*Exercise directions:* Using the listing below, return every line that includes "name".

-------- Stored data --------

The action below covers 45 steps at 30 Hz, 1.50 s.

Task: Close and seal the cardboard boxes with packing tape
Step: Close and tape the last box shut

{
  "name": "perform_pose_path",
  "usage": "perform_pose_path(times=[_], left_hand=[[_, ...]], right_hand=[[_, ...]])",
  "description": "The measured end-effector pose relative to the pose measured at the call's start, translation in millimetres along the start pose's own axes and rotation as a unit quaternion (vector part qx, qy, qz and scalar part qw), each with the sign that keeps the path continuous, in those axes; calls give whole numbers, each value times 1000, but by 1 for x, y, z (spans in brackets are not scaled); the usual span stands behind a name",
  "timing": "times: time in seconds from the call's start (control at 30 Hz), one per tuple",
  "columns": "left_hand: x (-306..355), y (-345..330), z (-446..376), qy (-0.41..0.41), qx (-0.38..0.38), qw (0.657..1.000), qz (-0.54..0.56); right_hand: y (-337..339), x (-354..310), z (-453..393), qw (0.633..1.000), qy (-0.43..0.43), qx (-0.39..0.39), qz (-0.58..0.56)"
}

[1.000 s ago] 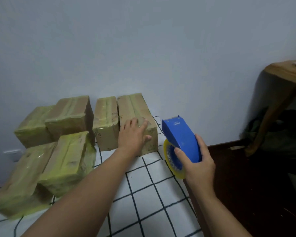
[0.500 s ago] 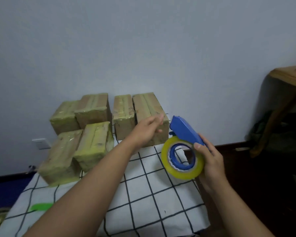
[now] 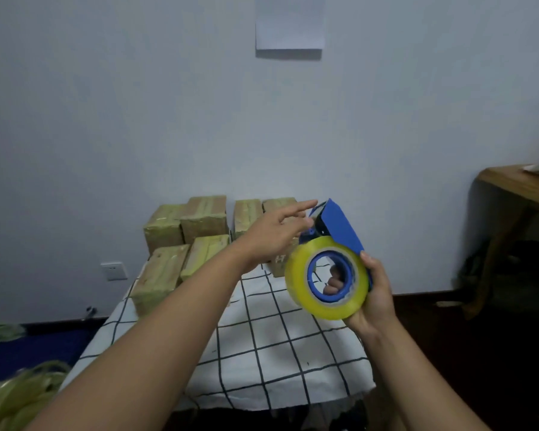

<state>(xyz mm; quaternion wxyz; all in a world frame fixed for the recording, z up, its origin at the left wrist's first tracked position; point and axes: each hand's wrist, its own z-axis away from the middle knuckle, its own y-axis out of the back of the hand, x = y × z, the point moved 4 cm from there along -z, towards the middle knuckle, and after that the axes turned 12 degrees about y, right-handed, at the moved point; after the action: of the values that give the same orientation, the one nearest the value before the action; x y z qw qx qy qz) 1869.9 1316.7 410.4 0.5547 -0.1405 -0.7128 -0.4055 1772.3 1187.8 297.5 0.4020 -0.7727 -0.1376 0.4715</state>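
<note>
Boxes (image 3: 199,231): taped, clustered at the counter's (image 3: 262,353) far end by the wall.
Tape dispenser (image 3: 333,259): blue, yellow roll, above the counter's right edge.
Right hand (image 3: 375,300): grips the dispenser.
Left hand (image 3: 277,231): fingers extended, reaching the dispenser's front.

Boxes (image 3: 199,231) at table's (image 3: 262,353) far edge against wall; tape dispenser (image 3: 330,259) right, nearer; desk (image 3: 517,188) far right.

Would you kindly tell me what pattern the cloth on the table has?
White with a black grid of squares, tablecloth, seen in the head view.
</note>
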Motion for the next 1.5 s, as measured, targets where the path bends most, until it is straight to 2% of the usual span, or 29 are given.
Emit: perform_pose_path(times=[0.1, 0.23, 0.43, 0.53, 0.67, 0.8, 0.97, 1.2, 1.4, 1.5], left_hand=[[15, 1, 15, -38, 14, 999, -24], [18, 9, 23, -36, 68, 997, -14], [5, 15, 29, 11, 167, 985, 38], [-13, 9, 19, 81, 157, 973, 150], [-28, 5, 12, 132, 131, 936, 297], [-41, 5, 9, 185, 100, 903, 374], [-56, 7, 9, 215, 67, 861, 457], [-87, 24, 13, 258, 75, 849, 455], [-95, 35, 19, 303, 41, 881, 362], [-105, 34, 19, 326, 22, 886, 330]], right_hand=[[-18, -1, 6, 998, -3, -40, -40], [-34, -6, 13, 999, 18, -21, -42], [-39, -12, 11, 993, 89, -39, 59], [-35, -11, 6, 982, 125, -44, 134], [-22, -9, 5, 970, 136, -1, 199], [-19, -9, 7, 952, 153, 11, 266], [-18, -7, 9, 924, 157, -15, 349], [-24, -11, 13, 892, 157, -78, 417], [-24, -9, 13, 832, 143, -165, 510], [-25, -8, 14, 804, 149, -188, 544]])
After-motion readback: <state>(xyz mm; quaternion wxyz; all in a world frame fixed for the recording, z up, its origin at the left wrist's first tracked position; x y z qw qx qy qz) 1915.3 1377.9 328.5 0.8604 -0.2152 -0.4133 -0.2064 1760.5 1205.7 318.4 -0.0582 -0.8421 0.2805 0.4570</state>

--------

*Answer box:*
  "name": "perform_pose_path",
  "description": "The measured end-effector pose relative to the pose measured at the call's start, translation in millimetres along the start pose's own axes and rotation as a unit quaternion (vector part qx, qy, qz and scalar part qw), each with the sign that keeps the path continuous, in those axes; calls give whole numbers, each value times 1000, but by 1 for x, y, z (spans in brackets are not scaled); the usual span stands behind a name",

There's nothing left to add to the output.